== How to complete this task ==
Repeat the data in full and exactly. Leave the pictures out.

Segment Start: The data

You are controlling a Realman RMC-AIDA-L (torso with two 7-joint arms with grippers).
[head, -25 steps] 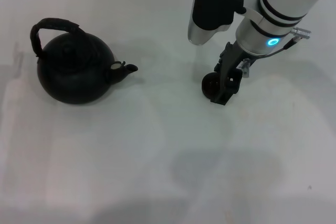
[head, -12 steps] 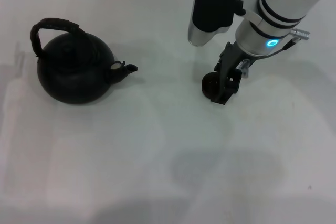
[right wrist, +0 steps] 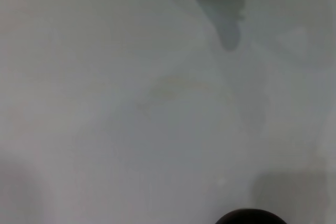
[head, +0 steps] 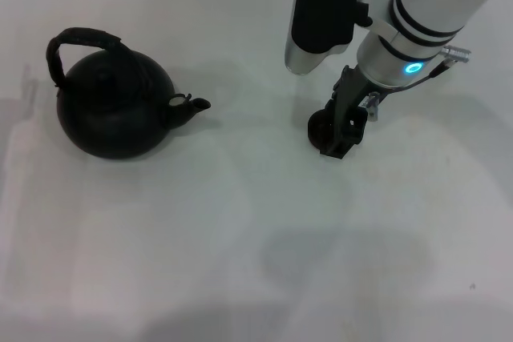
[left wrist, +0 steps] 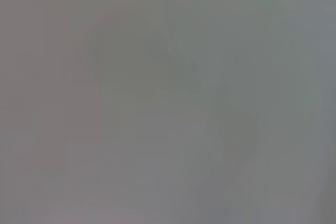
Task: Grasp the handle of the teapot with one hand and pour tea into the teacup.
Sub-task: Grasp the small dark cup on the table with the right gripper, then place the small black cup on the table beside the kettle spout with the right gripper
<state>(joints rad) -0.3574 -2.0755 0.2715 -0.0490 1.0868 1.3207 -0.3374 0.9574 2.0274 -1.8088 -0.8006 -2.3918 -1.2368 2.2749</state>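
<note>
Handle: the dark, rough-textured arched bail handle (head: 67, 47) loops over the pot at the far left of the head view and leans toward the pot's left side. Nothing touches it.
Teapot: the large round matte black teapot (head: 115, 112) sits upright on the white counter (head: 240, 230), with its short spout (head: 192, 106) pointing right, toward the cup.
How the teapot will handle: probably heavy and rigid, and heavier still if filled. A bail handle lets the body swing, so I judge the best hold is at the crown of the arch, with the pot hanging balanced below. The rough surface should resist slipping.
Left tool: not seen in any view. The left wrist view shows only a blank grey field.
Teacup: the tiny round dark brown-black handleless teacup (head: 320, 127) stands right of centre, well apart from the teapot. It looks light and easy to tip or push. Its dark rim (right wrist: 251, 216) just shows at the edge of the right wrist view.
Right tool: the right tool (head: 346, 127) is down at the counter, against the cup's right side. Its black fingers partly hide the cup, so I cannot tell whether they grip it or only stand beside it.
Stage: my judgement is that pouring has not begun, since the pot is ungrasped.
</note>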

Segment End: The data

== Task response ==
You are controlling a Realman RMC-AIDA-L (torso with two 7-joint arms with grippers).
[head, -25 steps] 
[head, -12 steps] 
[right wrist, +0 steps] 
[head, +0 steps] 
[left wrist, +0 steps] 
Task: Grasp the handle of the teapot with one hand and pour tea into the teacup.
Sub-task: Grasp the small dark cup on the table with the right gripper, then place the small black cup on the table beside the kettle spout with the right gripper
<state>(joints rad) -0.3574 -2.0755 0.2715 -0.0490 1.0868 1.3207 -0.3374 0.9574 2.0274 -1.8088 -0.8006 -2.3918 -1.2368 2.2749</state>
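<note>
Handle: the dark, rough-textured arched bail handle (head: 67, 47) loops over the pot at the far left of the head view and leans toward the pot's left side. Nothing touches it.
Teapot: the large round matte black teapot (head: 115, 112) sits upright on the white counter (head: 240, 230), with its short spout (head: 192, 106) pointing right, toward the cup.
How the teapot will handle: probably heavy and rigid, and heavier still if filled. A bail handle lets the body swing, so I judge the best hold is at the crown of the arch, with the pot hanging balanced below. The rough surface should resist slipping.
Left tool: not seen in any view. The left wrist view shows only a blank grey field.
Teacup: the tiny round dark brown-black handleless teacup (head: 320, 127) stands right of centre, well apart from the teapot. It looks light and easy to tip or push. Its dark rim (right wrist: 251, 216) just shows at the edge of the right wrist view.
Right tool: the right tool (head: 346, 127) is down at the counter, against the cup's right side. Its black fingers partly hide the cup, so I cannot tell whether they grip it or only stand beside it.
Stage: my judgement is that pouring has not begun, since the pot is ungrasped.
</note>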

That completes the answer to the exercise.